I buy the cheap solid plastic wheels and just spray some cooking oil, like Pam, into the wheel joint when it starts to get noisy. The Pam mostly gets cleaned off when I wash the wheel, but eventually, I imagine it may build up and clog the joint. But it's still better than those silent spinners, which are like $15 and seem to vary in quality pretty wildly.

My mice are ambivalent about the saucer type wheels too, some just totally ignore them, others seem to enjoy them.


----------



## Darkly_Innocent (Feb 3, 2017)

Thanks for the replies! I ordered the small flying saucer wheel. I'm going to give it a shot to see if he likes those types or not. If not, I'll probably try purchasing another comfort wheel and keep my fingers crossed that it will do better than the current one is.


----------



## PrinceAlexis (Feb 17, 2017)

I've used both kinds for my mice. Attached to the cage, my small silent spinner still makes noise, but it's not a squeeking noise but it is very loud. A small flying saucer is good,I also have one of those at the moment in with my bucks, but they kind of have to curve around it as it's so small. In my females cage, I have two medium ones, and I can get two on there no issue so I would always personally go for a medium. The small was my first choice when I got one, then I upgraded it and now I only use it as a spare. But yeah, the saucers are awesome, when you don't have a mouse bashing it into the side of the cage. :lol:


----------



## micy400 (Feb 23, 2017)

Darkly_Innocent said:


> Thanks for the replies! I ordered the small flying saucer wheel. I'm going to give it a shot to see if he likes those types or not. If not, I'll probably try purchasing another comfort wheel and keep my fingers crossed that it will do better than the current one is.

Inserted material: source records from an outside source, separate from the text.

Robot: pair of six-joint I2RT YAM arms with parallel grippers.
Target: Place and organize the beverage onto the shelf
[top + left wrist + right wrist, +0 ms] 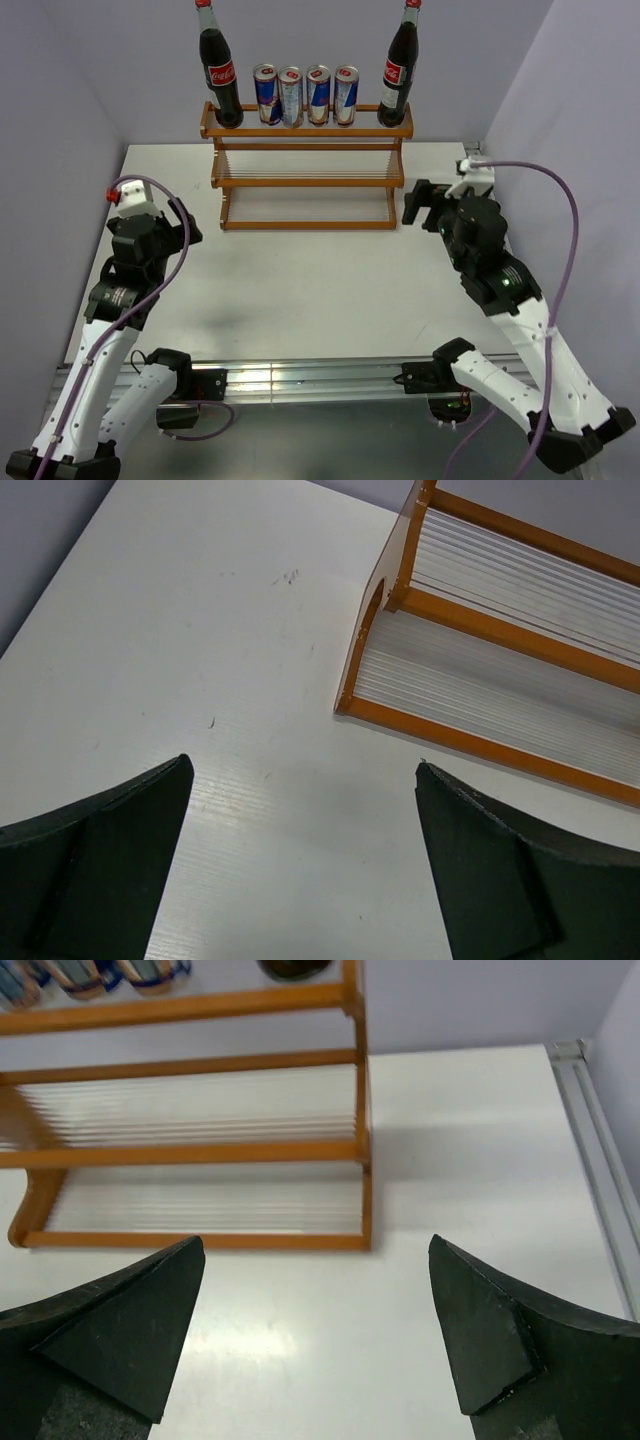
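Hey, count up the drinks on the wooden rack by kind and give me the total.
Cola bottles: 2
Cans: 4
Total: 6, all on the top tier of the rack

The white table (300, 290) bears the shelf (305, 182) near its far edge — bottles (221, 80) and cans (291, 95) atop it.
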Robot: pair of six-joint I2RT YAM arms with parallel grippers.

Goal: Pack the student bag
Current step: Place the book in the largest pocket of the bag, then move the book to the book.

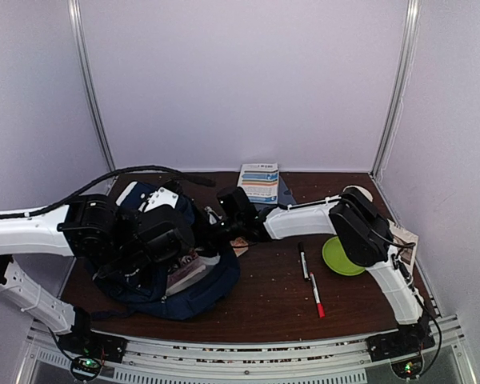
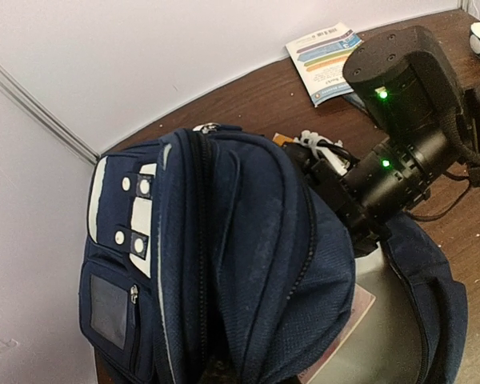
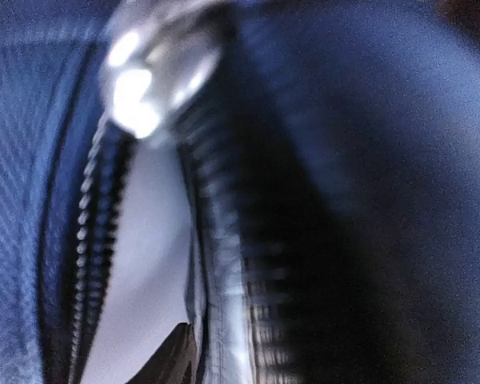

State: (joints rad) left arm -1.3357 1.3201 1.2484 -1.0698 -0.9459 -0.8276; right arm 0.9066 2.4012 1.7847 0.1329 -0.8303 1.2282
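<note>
Working the zip on the student bag

Top cam: the student bag (image 1: 196,296) sits left of centre on the bench (image 1: 272,312), slumped under the left arm. The left tool (image 1: 172,240) is over its top. The right tool (image 1: 220,216) reaches across from the right to the bag's near edge. A black marker (image 1: 304,262), red pen (image 1: 316,296) and green plate (image 1: 340,256) lie well apart to the right, w/ a booklet (image 1: 259,182) at the back.

L wrist cam: the bag fills the frame, upright, fabric bunched toward the lens. Own fingers are hidden. The left tool is closed, prob. pinching fabric, but the grip itself isn't seen. The right tool's tip is buried behind the bag's edge.

R wrist cam: a blurred close-up of zip teeth (image 3: 92,232) and a shiny pull (image 3: 156,76), w/ a pale gap between the rows, so the zip is parted here. No fingers in frame, so can't tell if the right tool is open or closed.

Step, as I judge it: getting the main compartment open. Next, the right tool should back off the zip w/o snagging, then go for a loose item while the left tool holds the mouth up.
</note>
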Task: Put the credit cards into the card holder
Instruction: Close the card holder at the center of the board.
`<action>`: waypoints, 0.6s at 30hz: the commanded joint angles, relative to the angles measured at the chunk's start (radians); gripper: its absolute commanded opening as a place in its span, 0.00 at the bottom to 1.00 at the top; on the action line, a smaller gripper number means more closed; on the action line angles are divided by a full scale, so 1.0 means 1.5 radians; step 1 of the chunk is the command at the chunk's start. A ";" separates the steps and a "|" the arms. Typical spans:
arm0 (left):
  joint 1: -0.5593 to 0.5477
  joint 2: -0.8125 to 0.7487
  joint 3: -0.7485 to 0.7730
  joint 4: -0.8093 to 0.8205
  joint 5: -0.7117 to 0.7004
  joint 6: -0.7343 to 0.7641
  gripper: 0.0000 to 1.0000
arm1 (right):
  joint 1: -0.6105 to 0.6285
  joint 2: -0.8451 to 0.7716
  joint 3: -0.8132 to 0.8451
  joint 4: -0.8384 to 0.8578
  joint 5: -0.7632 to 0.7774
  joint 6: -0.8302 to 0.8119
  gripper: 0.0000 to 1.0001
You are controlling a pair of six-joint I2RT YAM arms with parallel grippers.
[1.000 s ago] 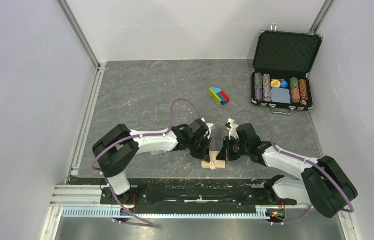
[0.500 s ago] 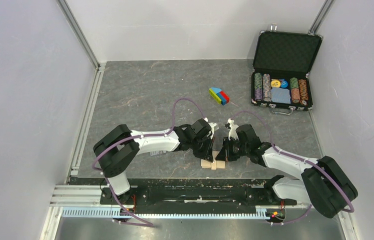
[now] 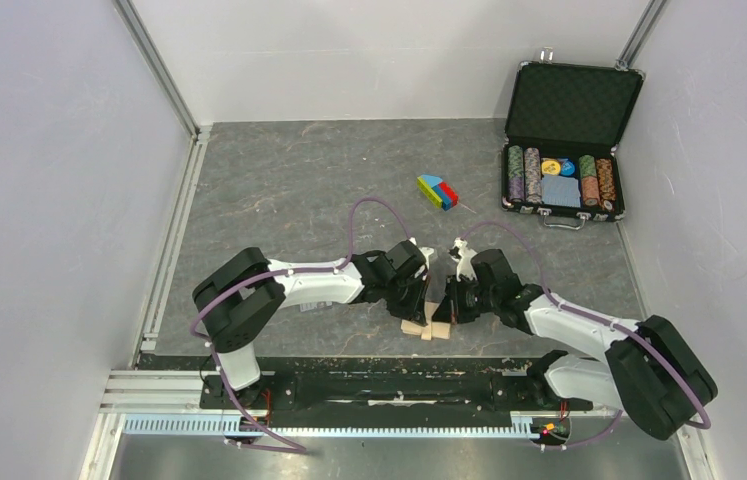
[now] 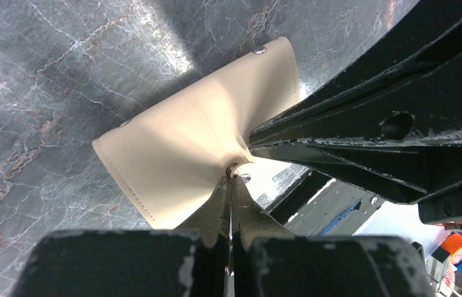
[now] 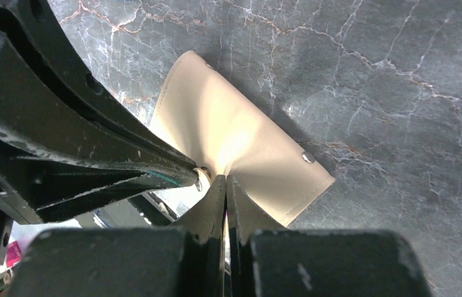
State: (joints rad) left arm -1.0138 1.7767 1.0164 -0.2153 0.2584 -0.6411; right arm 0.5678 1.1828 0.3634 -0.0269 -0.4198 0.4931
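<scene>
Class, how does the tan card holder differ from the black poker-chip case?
The small tan leather-like card holder sits front and centre; the larger black hard poker-chip case stands far right. The card holder is pinched by the left tool and right tool; the case is untouched, lid raised.

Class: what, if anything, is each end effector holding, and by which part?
Both hold the card holder. The left end effector and the right end effector each pinch the middle of the same edge, their tips almost meeting.
</scene>
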 commanded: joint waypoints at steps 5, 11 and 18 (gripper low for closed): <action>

 I hope it works out for you


----------



## yorke (Mar 17, 2017)

I replaced the wherls that came with my cages with "silent spinnners". Absolutely NO noise. Will get a flying saucer for my other cage to test.


----------



## Psy (Nov 19, 2016)

FlufferNutter said:


> I buy the cheap solid plastic wheels and just spray some cooking oil, like Pam, into the wheel joint when it starts to get noisy. The Pam mostly gets cleaned off when I wash the wheel, but eventually, I imagine it may build up and clog the joint. But it's still better than those silent spinners, which are like $15 and seem to vary in quality pretty wildly.
> 
> My mice are ambivalent about the saucer type wheels too, some just totally ignore them, others seem to enjoy them.


LOL and here I thought I was the only one, I use coconut oil myself. They LOVE it, often they come by and start licking at it. gave me some concern but the google searches have me pretty sure I'm good on that front.


----------